## ASSIGNMENT
Your task is to transcribe the lines from the start of the data below through the line containing "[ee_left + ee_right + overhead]", inclusive, exactly as they stand and without the pictures.

## RAW DATA
- - -
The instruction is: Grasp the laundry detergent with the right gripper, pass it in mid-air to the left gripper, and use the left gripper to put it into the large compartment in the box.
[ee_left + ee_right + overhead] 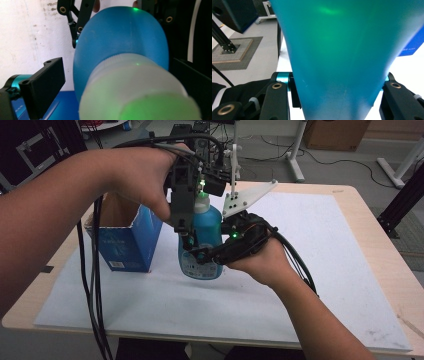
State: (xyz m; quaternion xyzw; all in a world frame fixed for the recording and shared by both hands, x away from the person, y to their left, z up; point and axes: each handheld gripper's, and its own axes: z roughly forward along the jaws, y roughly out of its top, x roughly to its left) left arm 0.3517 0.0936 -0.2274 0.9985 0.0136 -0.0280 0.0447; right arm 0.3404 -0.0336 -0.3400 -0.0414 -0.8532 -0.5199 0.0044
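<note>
A blue bottle [206,242] with a pale cap [201,203] is seen upright near the middle of the counter [350,220], over the white mat [320,270] that covers most of it. Whether its base touches the mat cannot be told from the high view.

The right hand-held gripper [210,254] is brought in from the right and is closed on the lower body of the bottle. In the right gripper view the bottle's teal-blue wall [337,55] is seen pressed between the two black jaws, one at each side, with the mat [407,67] visible beyond. The right hand [265,262] is wrapped around the gripper body, on which a green light is lit.

The left hand-held gripper [192,202] is held by the left hand [140,175] above the bottle, pointing down at the cap. In the left gripper view the cap [135,90] is seen close and blurred between the jaws, one black jaw standing clear of it at the left and the other dark at the right edge. The jaws are parted; contact with the cap cannot be told.

An open blue carton [127,232] is stood on the mat just left of the bottle, a corner of it showing in the right gripper view [412,42]. Black cables [95,285] are hung from the left gripper over the near edge of the counter.
</note>
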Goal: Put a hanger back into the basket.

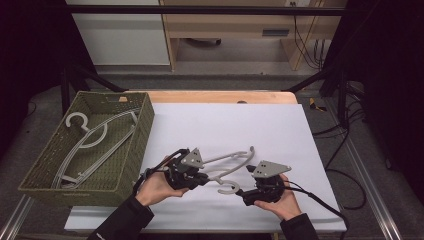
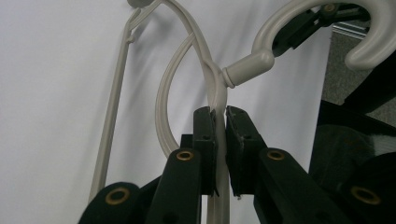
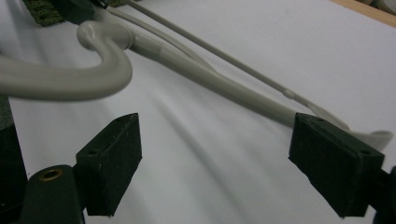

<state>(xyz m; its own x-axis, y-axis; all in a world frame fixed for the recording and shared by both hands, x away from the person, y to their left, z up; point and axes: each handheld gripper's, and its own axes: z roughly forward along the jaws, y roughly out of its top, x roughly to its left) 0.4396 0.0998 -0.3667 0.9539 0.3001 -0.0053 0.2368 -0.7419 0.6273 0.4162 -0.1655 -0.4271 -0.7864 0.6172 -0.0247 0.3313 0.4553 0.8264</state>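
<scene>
A pale grey plastic hanger (image 1: 227,159) lies tilted over the white sheet near the front of the table. My left gripper (image 1: 204,176) is shut on its thin arm close to the neck; in the left gripper view the pads (image 2: 205,135) press the strip of the hanger (image 2: 215,86) from both sides. The hanger's hook (image 1: 230,189) curls toward my right gripper (image 1: 247,186), which stands open just to its right. In the right gripper view the jaws of that gripper (image 3: 215,154) stand wide apart over bare sheet, with the hook (image 3: 93,77) and the hanger's arm (image 3: 224,91) ahead of them, not between them.
A green woven basket (image 1: 75,182) stands at the table's left and holds several more grey hangers (image 1: 95,137). The white sheet (image 1: 235,120) covers most of the table, with a wooden edge (image 1: 220,96) at the back. Cables trail off to the right.
</scene>
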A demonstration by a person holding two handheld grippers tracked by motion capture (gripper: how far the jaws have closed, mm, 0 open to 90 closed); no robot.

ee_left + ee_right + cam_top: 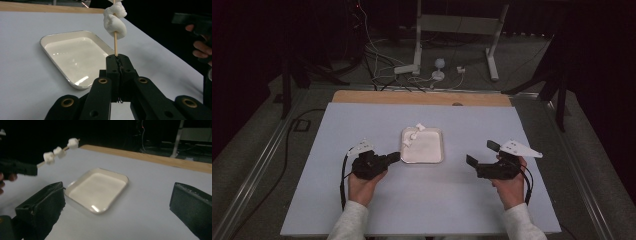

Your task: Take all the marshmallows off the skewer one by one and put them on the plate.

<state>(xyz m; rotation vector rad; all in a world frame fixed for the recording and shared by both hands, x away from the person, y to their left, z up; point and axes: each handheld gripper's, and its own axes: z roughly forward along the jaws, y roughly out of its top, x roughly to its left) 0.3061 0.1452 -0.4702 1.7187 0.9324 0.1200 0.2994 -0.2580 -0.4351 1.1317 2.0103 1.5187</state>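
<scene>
Marshmallows on a skewer are clamped in the left gripper at frame centre above the tray, while the right gripper is held wide apart at the right.

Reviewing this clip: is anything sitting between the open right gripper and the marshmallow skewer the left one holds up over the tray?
Nothing visible does. The left gripper is shut on the skewer, three marshmallows raised above the tray. The right gripper stands open across bare table, and the tray looks empty.
</scene>
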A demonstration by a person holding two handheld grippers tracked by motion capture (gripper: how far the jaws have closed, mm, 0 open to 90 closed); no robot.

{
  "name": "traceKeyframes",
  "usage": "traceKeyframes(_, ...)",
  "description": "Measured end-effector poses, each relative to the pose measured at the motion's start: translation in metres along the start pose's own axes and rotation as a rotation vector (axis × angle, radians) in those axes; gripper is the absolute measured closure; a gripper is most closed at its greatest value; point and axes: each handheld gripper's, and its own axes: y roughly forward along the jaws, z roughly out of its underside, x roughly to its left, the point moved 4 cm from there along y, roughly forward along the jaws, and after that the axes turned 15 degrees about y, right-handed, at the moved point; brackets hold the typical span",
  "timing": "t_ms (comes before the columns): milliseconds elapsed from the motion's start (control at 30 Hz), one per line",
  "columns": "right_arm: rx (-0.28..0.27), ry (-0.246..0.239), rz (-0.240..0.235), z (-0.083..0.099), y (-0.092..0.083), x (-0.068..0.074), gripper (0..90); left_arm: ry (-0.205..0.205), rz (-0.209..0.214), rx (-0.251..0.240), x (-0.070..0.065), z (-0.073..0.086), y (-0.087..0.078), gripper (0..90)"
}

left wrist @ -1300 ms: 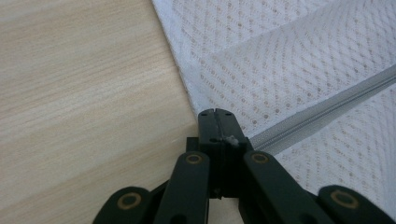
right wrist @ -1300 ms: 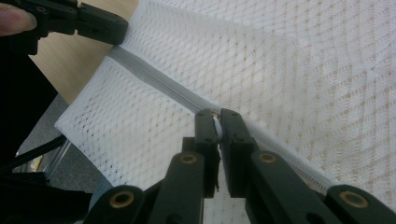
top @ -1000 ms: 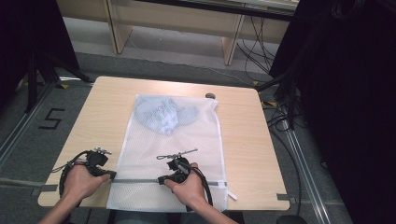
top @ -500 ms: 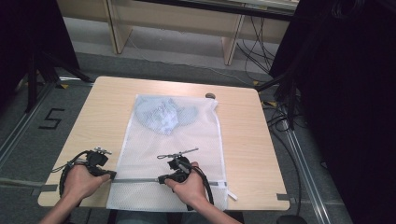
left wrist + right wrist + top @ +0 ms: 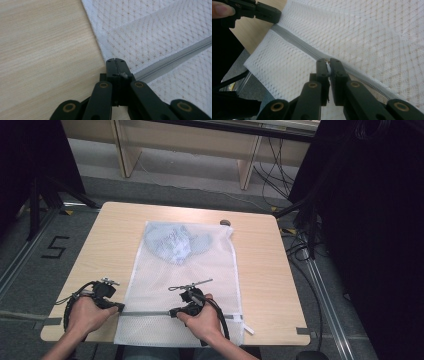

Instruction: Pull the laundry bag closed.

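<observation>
Fingertips on my right gripper (image 5: 328,65) are pinched on the small white zipper pull (image 5: 328,67) of the white mesh laundry bag (image 5: 190,285), part-way along its grey zipper (image 5: 150,313). My left gripper (image 5: 117,65) has its fingers pressed together on the bag's cloth at the zipper's end, on the bag's left edge. The bag lies flat on the light wooden table (image 5: 280,265), its zipper end hanging a little over the near edge, its far end reaching toward the far edge.

What worries me: the pull is tiny and held only by the very tips, so I judge it could slip out if I drag at an angle to the track. If the left hold gives, the loose mesh would bunch toward the slider and could jam it. Pulling hard toward me might also drag the whole bag off the near edge.

Around it: a crumpled pale blue garment (image 5: 175,242) sits inside the bag at the far end, well apart from the zipper. A small dark round object (image 5: 225,223) rests near the bag's far right corner. A white tag (image 5: 248,329) lies at the zipper's right end. Nothing stands on the zipper line between my grippers.
</observation>
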Motion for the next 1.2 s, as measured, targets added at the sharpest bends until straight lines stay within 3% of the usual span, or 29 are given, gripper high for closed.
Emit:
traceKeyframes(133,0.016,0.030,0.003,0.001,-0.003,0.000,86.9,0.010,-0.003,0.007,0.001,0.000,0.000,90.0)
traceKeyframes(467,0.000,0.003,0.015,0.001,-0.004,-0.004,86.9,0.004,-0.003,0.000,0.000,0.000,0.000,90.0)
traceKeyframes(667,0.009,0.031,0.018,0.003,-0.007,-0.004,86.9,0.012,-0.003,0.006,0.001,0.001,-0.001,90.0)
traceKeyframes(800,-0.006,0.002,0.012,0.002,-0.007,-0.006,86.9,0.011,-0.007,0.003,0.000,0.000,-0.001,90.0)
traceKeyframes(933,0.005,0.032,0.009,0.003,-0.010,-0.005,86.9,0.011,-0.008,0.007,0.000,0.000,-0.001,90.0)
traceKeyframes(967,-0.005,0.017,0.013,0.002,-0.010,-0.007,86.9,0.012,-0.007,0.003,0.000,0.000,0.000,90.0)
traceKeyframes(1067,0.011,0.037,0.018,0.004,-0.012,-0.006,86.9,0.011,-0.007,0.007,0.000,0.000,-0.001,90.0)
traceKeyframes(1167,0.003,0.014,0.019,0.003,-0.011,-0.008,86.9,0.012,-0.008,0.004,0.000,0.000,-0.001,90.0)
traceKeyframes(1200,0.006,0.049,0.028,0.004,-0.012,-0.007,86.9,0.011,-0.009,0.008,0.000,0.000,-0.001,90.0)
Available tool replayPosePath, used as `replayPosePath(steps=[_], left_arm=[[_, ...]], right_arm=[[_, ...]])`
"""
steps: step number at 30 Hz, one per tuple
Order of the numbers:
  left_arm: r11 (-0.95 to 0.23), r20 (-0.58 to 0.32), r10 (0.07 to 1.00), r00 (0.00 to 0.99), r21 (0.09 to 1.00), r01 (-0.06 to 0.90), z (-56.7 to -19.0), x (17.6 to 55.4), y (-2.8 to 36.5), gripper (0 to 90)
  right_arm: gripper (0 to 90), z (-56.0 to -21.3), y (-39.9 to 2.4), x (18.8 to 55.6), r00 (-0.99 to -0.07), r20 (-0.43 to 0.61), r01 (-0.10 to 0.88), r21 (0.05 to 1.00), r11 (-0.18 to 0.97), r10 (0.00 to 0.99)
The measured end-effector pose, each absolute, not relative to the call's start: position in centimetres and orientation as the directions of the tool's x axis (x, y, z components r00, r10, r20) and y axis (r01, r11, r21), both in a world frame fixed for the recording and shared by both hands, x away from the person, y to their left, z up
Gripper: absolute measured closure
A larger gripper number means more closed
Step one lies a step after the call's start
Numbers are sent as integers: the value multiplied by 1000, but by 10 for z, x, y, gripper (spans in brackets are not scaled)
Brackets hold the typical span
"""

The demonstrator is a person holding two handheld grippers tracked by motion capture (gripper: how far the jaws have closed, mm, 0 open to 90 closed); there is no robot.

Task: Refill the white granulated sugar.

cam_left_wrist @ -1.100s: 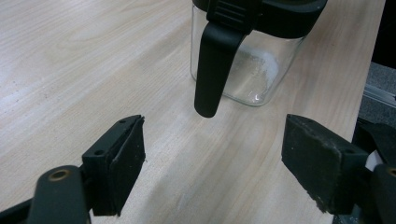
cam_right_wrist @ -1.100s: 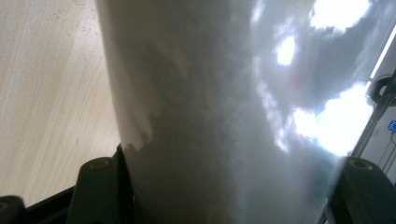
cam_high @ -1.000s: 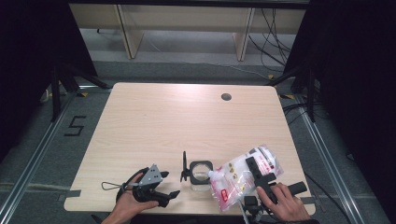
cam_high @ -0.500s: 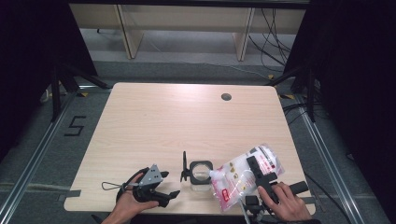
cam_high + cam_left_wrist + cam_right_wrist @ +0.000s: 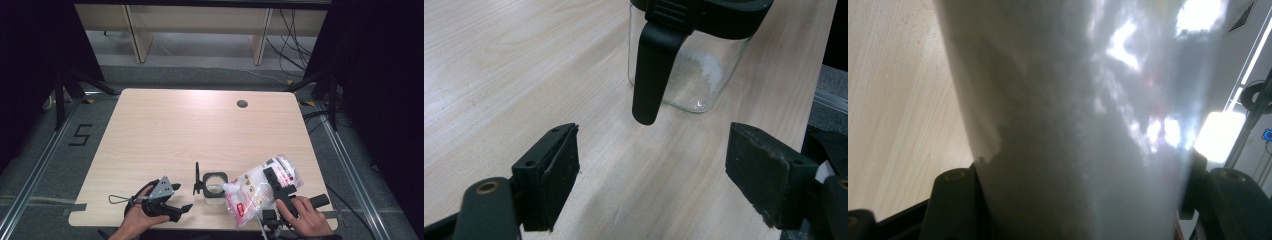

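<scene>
A clear plastic bag with red print, full of white grains, is tilted with its spout over a small glass jar. My right gripper is shut on the bag; in the right gripper view the bag sits between the two jaws. The jar has a black rim and a black hinged lid handle hanging down, with a little white powder at its bottom. My left gripper rests on the table left of the jar, open, its pads wide apart with nothing between them.
The light wooden table has a round cable hole at the back right. A thin wire loop trails left of the left gripper. Dark floor and cables surround the table.
</scene>
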State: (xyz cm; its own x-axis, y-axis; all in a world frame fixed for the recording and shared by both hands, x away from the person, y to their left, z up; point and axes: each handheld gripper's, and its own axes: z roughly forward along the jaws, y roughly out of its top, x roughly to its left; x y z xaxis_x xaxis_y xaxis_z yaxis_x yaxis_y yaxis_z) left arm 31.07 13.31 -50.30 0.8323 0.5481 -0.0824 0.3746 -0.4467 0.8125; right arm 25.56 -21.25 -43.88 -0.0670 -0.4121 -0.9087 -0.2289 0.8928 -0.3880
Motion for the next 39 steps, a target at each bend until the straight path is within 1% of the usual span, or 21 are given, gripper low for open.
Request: replayPosePath(steps=[3,4,6,7,8,9,13,14,15,16,18,20,21,23,24,25,27,28,31,38,39], left_arm=[[-464,-54,535,843,816,346,-502,312,134,210],[-446,-82,549,832,813,375,-503,311,133,209],[-460,-61,538,841,814,354,-502,312,134,210],[-464,-54,534,844,816,346,-502,312,134,210],[-464,-55,534,843,815,347,-502,312,134,210],[-463,-56,535,843,815,348,-502,312,134,210],[-452,-58,539,840,822,347,-503,311,133,210],[-449,-60,541,839,823,349,-503,311,133,210],[-449,-61,543,838,822,350,-502,311,133,210],[-446,-63,544,837,823,352,-502,311,133,210],[-438,-68,544,836,826,353,-502,311,133,210],[-449,-61,542,838,822,350,-502,311,134,210],[-449,-60,540,839,823,348,-502,311,134,210],[-448,-60,541,839,823,348,-502,311,133,210],[-448,-61,543,838,822,351,-502,311,133,210],[-449,-61,542,838,822,350,-502,311,133,210],[-448,-60,540,839,824,347,-502,311,134,209],[-448,-61,542,838,822,350,-502,311,133,210],[-450,-61,542,838,821,351,-502,311,133,210],[-460,-60,537,842,815,352,-502,312,134,210],[-448,-83,552,830,810,380,-503,310,133,210]], right_arm=[[382,-440,-213,254,-76,-915,-219,-373,902,-397],[382,-439,-213,254,-76,-916,-219,-371,903,-395],[382,-439,-212,254,-76,-915,-219,-372,902,-396],[382,-441,-213,255,-36,-924,-238,-361,902,-380],[382,-442,-214,255,-37,-925,-238,-360,902,-379],[383,-441,-212,254,-81,-921,-214,-358,909,-381],[383,-441,-213,256,-73,-919,-219,-365,905,-388],[383,-446,-214,258,-28,-941,-243,-321,915,-338],[383,-449,-216,259,-37,-949,-250,-294,923,-312],[383,-447,-215,257,-45,-936,-233,-330,915,-349],[384,-447,-214,258,-21,-942,-250,-321,914,-336],[383,-443,-213,255,-67,-921,-217,-361,907,-383],[384,-443,-213,256,-67,-920,-222,-364,904,-387],[384,-442,-213,255,-67,-921,-225,-362,905,-385],[384,-444,-213,255,-58,-938,-228,-322,919,-343],[384,-442,-213,255,-64,-922,-226,-359,906,-382],[384,-441,-213,255,-62,-918,-223,-369,902,-391],[384,-443,-214,255,-12,-923,-239,-371,897,-385],[384,-443,-214,254,-21,-930,-230,-352,907,-366],[384,-442,-214,254,-6,-922,-239,-375,896,-387],[384,-442,-214,254,-6,-923,-234,-372,898,-384]])
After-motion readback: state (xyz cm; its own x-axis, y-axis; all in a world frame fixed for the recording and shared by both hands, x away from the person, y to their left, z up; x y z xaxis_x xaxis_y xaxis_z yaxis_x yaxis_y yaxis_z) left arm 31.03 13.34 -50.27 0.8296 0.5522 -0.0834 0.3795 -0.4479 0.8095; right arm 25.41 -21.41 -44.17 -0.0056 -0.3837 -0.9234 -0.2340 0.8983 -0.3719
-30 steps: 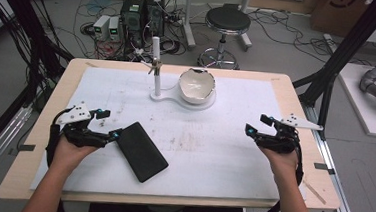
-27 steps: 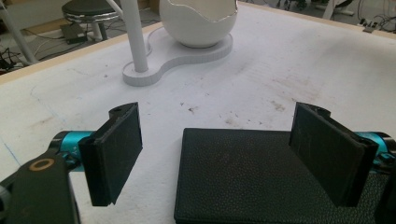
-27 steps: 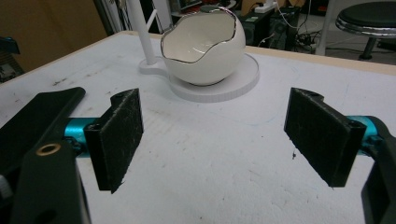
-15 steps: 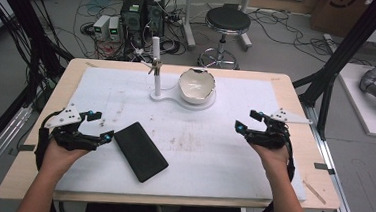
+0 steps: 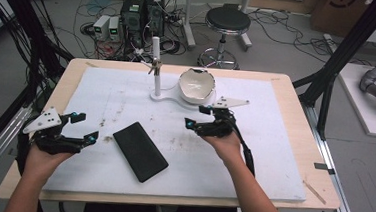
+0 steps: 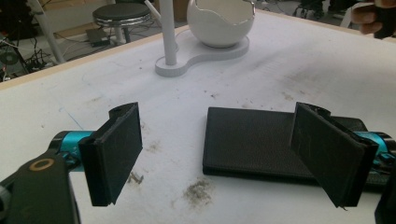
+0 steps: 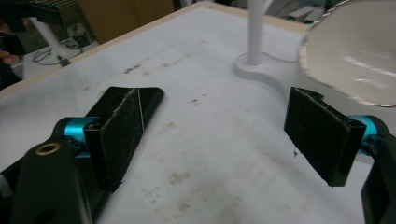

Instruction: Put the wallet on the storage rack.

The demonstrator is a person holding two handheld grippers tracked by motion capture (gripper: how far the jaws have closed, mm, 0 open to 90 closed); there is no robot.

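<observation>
The black phone [image 5: 139,151] lies flat on the white mat of the tabletop [image 5: 273,142], between the two hands and nearer the person's edge. Its long axis runs on a diagonal — from the far-left corner, close to the left tool [image 5: 85,127], down toward the near-right.

The left tool sits just beside that far-left end, its jaws spread wide and holding nothing. In the left gripper view the phone [image 6: 261,140] lies straight ahead and slightly right of the gap, its short end facing the jaws, so a small push forward and rightward would likely bring them around it.

The right tool [image 5: 197,116] hovers farther up the tabletop, near the white egg-shaped bowl [image 5: 196,85] on its stand [image 5: 157,69], also wide open and empty. In the right gripper view the phone [image 7: 149,100] shows partly behind the left-hand jaw, well off the gap's centre.

By this layout the left tool is the nearer — the coming move seems to turn on lining its jaws across the phone's narrow width rather than along its length.
</observation>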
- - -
## SOLVED EXERCISE
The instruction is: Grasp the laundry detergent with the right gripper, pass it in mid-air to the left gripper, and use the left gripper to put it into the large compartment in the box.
[ee_left + ee_right + overhead] 

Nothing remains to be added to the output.